Repeat, line for line, only the span that opens at the "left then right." line and closes at the final line below. Skip the pictures.

Stored dataset items →
------------

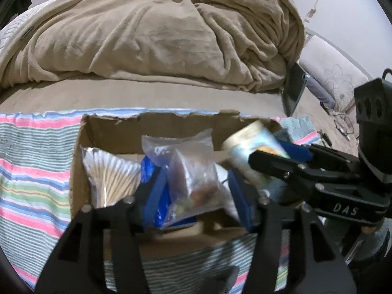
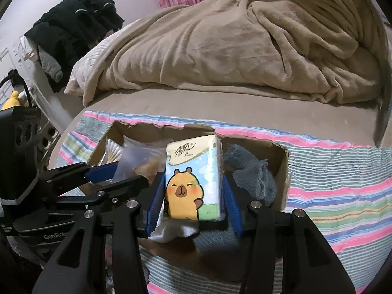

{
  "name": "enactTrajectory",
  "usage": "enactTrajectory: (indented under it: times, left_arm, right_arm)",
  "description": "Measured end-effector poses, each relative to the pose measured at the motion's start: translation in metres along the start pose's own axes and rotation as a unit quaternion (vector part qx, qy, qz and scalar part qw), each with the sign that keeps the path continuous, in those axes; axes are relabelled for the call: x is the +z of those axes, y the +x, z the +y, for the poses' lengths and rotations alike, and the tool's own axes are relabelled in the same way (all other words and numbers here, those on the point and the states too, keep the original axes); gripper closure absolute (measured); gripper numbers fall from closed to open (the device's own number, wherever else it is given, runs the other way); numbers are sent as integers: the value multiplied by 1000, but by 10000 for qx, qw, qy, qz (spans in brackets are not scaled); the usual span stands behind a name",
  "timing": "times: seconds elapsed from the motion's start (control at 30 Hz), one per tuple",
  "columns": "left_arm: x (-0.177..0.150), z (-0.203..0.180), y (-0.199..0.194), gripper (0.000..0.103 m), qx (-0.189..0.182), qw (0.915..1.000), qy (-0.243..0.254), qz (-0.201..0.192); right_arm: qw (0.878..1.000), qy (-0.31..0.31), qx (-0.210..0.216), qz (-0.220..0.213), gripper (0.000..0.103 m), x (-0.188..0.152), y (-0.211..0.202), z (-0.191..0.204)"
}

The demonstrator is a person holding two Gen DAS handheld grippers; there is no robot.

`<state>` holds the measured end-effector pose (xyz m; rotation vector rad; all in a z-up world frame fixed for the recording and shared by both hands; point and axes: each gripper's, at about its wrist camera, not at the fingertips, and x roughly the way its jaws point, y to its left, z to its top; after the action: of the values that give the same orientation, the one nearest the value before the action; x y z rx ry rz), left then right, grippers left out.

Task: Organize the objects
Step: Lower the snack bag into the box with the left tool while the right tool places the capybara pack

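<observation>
A torn cardboard box (image 1: 103,127) sits on a striped cloth (image 1: 31,161) on the bed. In the left wrist view my left gripper (image 1: 196,193) is shut on a clear plastic bag of small items (image 1: 193,176) over the box. A bag of cotton swabs (image 1: 110,174) lies at the box's left. In the right wrist view my right gripper (image 2: 193,196) is shut on a tissue pack with a capybara picture (image 2: 191,178), held upright over the box (image 2: 279,161). Grey cloths (image 2: 252,174) and a white cloth (image 2: 171,230) lie in the box.
A rumpled tan blanket (image 1: 159,31) covers the bed behind the box. A dark phone or tablet (image 1: 294,88) leans at the bed's right edge. Black clothes (image 2: 73,29) hang at the far left. A pillow (image 1: 335,71) lies to the right.
</observation>
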<state>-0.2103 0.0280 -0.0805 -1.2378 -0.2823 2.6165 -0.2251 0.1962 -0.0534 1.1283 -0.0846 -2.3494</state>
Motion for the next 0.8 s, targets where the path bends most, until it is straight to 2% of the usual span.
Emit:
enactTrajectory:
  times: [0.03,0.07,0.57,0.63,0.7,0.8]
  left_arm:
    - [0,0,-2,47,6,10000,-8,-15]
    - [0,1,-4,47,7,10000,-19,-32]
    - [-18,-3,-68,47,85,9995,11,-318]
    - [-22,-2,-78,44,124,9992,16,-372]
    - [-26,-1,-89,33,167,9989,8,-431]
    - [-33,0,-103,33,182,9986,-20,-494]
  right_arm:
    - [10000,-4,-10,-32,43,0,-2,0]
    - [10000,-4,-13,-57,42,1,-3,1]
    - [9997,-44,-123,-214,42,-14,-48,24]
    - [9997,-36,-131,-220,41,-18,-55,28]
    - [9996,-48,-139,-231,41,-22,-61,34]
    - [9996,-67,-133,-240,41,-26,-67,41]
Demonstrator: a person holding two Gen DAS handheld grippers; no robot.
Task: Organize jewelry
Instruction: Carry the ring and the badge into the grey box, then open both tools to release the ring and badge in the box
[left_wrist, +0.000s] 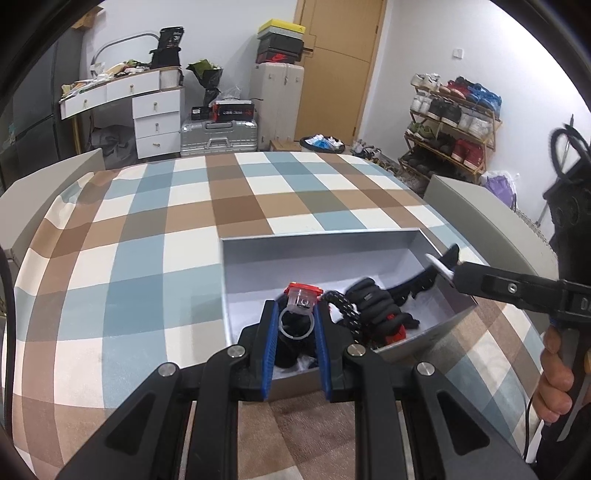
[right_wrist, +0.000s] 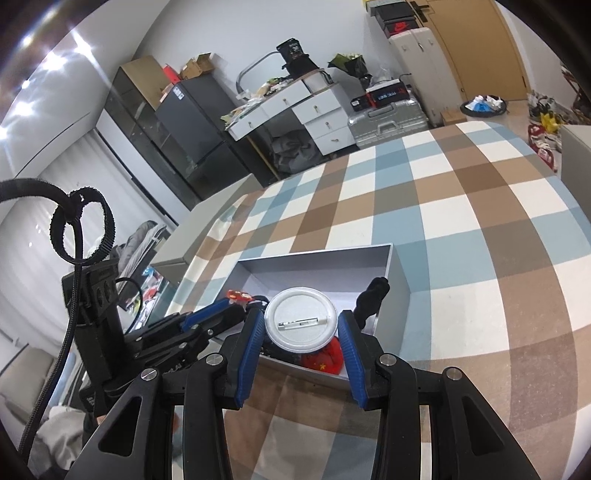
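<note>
Left tool (left_wrist: 295, 325) clamped on clear plastic ring with red-topped square head (left_wrist: 298, 309), over near end of shallow grey cardboard box (left_wrist: 321, 236) on checked bedspread (left_wrist: 147, 229). Right tool (right_wrist: 301, 326) clamped on round white pin badge (right_wrist: 301, 323), also over box. Lower both close to box floor before releasing, clear of black bands (left_wrist: 373, 299).

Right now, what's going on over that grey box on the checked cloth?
A person is sorting jewelry with a handheld gripper in each hand. The left gripper pinches a clear toy ring with a red top; the right gripper holds a round white pin badge, pin side up. Both hover over the open grey box, which holds dark bands.
</note>
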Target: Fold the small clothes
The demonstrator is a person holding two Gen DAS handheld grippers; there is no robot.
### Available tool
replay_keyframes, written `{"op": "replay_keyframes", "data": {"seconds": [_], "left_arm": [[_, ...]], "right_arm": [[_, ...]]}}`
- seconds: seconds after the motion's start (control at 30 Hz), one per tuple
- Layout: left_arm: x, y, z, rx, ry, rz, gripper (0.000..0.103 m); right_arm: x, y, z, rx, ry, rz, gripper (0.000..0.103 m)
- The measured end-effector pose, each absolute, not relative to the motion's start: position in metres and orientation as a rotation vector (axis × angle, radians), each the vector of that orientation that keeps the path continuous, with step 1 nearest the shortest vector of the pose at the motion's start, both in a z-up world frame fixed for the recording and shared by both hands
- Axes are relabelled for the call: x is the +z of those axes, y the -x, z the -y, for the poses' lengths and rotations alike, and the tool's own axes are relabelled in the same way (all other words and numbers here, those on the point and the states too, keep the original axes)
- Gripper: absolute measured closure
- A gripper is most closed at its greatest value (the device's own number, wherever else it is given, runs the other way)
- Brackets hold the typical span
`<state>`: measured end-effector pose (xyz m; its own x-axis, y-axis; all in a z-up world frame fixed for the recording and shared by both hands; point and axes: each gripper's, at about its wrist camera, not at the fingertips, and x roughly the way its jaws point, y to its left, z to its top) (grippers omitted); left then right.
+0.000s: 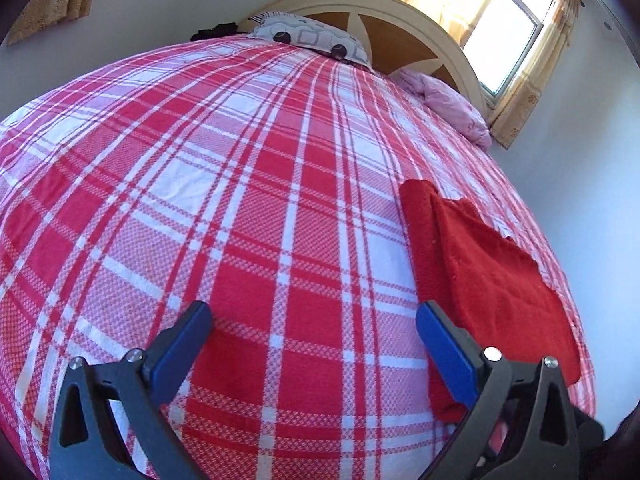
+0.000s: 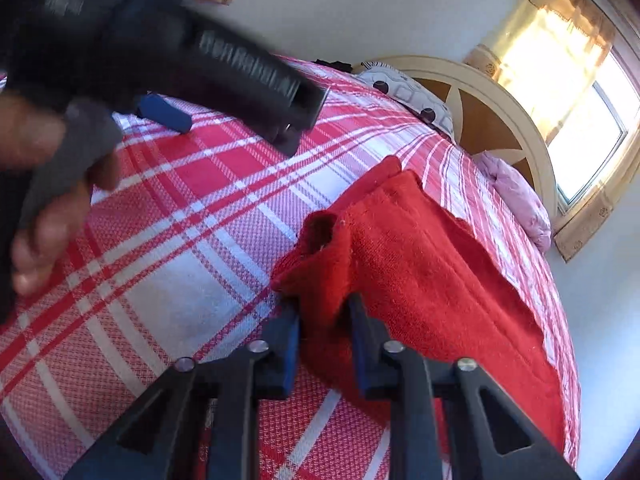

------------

Exercise response →
`<state>`: measured end-effector pose (xyz m; its own x-axis, y-axis; all in a z-up world frame fixed for the recording and shared by both hands; point and axes: each gripper's, at about its wrist camera, not at the fingertips, and x roughly the way its jaws point, y to its left, z to its top) (grippers omitted); left then right.
+0.000s: 
+0.000s: 

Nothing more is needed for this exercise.